Task brief: Check every line of the material below, and show those that contain "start".

─── Data shown

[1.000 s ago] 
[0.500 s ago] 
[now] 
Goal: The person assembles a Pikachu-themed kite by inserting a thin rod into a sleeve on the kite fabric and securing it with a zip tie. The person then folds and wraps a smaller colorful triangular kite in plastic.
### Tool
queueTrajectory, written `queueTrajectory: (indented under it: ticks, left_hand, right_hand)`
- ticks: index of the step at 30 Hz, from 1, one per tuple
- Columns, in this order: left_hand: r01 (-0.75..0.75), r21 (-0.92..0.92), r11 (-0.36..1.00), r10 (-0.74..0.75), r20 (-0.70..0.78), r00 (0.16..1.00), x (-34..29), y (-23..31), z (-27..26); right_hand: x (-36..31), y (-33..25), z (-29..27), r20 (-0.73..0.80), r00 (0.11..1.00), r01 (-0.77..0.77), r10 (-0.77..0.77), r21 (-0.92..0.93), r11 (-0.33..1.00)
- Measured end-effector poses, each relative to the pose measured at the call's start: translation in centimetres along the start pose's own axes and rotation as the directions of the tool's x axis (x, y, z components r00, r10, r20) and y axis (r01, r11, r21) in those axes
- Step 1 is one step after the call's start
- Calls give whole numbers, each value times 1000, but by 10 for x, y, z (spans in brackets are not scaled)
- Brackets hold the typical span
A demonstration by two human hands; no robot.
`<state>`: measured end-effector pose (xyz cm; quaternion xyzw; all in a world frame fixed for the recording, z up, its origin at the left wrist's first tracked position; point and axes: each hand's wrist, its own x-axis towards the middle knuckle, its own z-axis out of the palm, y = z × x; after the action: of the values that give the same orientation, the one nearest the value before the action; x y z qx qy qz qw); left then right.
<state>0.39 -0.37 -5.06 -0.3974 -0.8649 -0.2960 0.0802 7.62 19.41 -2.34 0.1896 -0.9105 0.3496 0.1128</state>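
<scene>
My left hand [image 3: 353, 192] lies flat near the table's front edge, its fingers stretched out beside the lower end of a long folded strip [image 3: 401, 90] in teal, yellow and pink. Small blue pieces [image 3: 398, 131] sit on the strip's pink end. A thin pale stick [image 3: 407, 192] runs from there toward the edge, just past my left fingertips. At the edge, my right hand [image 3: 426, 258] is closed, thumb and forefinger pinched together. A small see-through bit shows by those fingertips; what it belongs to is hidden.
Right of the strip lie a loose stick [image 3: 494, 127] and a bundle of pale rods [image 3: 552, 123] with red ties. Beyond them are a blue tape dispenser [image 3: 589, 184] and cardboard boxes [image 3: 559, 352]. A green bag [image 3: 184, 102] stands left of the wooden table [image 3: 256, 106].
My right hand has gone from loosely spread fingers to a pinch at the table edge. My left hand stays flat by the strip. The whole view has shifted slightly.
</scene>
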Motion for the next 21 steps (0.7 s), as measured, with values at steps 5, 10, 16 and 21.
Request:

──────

Task result:
- Measured end-effector poses, each relative to the pose measured at the call's start: translation in centimetres along the start pose's own axes and rotation as the directions of the tool's x axis (x, y, z components r00, r10, r20) and y axis (r01, r11, r21) in those axes
- Step 1 is one step after the call's start

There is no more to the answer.